Friday, September 21, 2012

Bearing Their Burdens

Crazy hair day
Tonight I'm writing as I sit here at Cook Children's with Clayton for his 10th round of Big Chemo.. Wow.. after tonight only 4 left.  How exciting to think that we've come this far.  Clayton has had a WONDERFUL round this past time.  He's had a high ANC, great attitude, and has not missed a day of school feeling bad.  He's PUMPED to say the least.  He's reading tons of books insisting that he stay at the top of his class, and he's approached each day with excitement and anticipation of what is to come.  So proud! Please pray that this round of chemo and the future chemos will be as good to him and the one he just finished.  I'm watching him sleep right now as the nurses are preparing to administer his chemo.  Precious little boy!
   
Caroline, my 7th grade Volleyball player!
I was just thinking  about the job of being a mother.. the gift of being a mother.. the high calling of being a mom...the privilege. Being a mom to four was a big job BEFORE I had a child on a strict chemo regimine, now it's just CRAZY.  It's not easy, and sometimes it even hurts. Moms know what's under those gorgeous smiles, and we hurt for our kids when they hurt. In most cases, we have been there before.  I've been a 12 year old with "friends" who were mean to me just because I didn't say hi in the hall  . I've been a scared 14 year old who walked into a huge new school.  I've been standing in front of a group of people who were counting on me to "get it right" and I didnt... for the most part, I can relate.  However, with Clayton and this chemo, I have NO clue what really goes on in his little heart and mind. I can't relate... and that scares me.  I can relate to the mom next door and the dad down in the family room, but I can't imagine the gut wrenching thoughts that go through Clayton's mind as he approaches the doors of the hospital, as he lays under the loud MRI machine, as he laid with a mask pinned to his face for radiation 28 days straight. I don't understand why certain smells bother him because it "smells that the radiation place".   I CAN'T relate! But, what I do know is that my heart is a little smaller because his hurts have taken a piece of it, just like my heart hurts when Caroline is sad from the  comments friends have made about her and she doesn't understand, or when Cort walks a batter when his team is counting on him for the strike out.  We moms bear ALL our kids burdens, and it's a tough job that I find has gotten harder over the years, not easier.
   

    Earlier this week, as I was laying awake trying to figure out how I'm going to be at Clayton's flag football game, Cort's out of town Baseball tournament, Kate's dance exhibition and Caroline's out of town volleyball tournament ALL ON THE SAME DAY, and all with one kiddo that will be weak from chemo, I found myself feeling discouraged. I want to be AT ALL of the activities, but it can't be so. Chad and I just can't be at all four places, as much as we both want to. For some reason, in our house whichever activity Mom attends... that child is considered  "the favorite" by his/her siblings.  Yes, talk about pressure. What my kids don't understand is that I go with each of them in my heart, and my mind has no favorites.  They are all four precious gifts to me who I treasure.

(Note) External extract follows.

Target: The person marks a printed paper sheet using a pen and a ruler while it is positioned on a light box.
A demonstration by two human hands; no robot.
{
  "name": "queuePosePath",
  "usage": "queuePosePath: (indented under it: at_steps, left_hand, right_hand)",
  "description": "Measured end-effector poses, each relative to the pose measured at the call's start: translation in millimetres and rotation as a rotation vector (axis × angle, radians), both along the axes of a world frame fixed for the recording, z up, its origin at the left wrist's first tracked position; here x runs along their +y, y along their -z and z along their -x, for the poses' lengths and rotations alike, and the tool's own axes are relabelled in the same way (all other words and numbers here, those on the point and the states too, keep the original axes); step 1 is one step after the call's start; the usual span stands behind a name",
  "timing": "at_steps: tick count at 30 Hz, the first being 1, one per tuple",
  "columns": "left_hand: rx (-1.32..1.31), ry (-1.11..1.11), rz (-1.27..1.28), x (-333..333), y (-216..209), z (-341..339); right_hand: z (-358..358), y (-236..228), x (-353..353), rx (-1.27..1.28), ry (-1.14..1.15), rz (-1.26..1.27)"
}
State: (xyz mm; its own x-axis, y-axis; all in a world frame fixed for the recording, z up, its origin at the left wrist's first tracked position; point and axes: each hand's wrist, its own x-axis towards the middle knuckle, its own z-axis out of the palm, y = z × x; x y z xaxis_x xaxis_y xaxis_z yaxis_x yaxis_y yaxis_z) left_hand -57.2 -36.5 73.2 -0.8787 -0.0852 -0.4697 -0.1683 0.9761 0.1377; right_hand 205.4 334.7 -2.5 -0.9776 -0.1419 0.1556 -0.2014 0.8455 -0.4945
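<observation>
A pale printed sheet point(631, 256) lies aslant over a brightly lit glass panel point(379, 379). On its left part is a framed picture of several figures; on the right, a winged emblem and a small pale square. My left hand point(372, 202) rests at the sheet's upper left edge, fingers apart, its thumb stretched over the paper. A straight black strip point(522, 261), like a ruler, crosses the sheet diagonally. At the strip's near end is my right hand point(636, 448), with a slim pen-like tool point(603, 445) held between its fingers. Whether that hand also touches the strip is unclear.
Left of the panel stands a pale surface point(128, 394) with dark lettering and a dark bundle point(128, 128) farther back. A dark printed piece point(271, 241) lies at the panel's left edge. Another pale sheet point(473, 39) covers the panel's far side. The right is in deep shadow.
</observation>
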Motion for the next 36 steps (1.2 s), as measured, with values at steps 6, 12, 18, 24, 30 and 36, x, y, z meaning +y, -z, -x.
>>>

     This journey our family has been on is not one I wish to ever repeat.  EVER.. It has really pushed me to my limit as a mom, a wife, a Christian and as a friend.  It's reminded me that I am only one person, one mom who needs Godly friends to help me through.  It has reminded me that being a mom to a child with hurts is a privilege that I must embrace.  I've learned that I can't do it alone. It's made me so grateful for the amazing man and dad that stands with me and beside me everyday helping me keep the ship afloat.  It's made me know that what my mom always told me must be true... "Anything that is worth anything takes effort.. if it doesn't take effort, it's probably not worth it".  I've learned that when that test turned pink telling me the good news of a new baby... it truly meant work.  It meant that my heart would never be the same and my world had changed for the much harder, but better.  It meant bearing their burdens... always!

   


1 comment:

  1. Good job Kes. I have been feeling those burdens a lot this last week.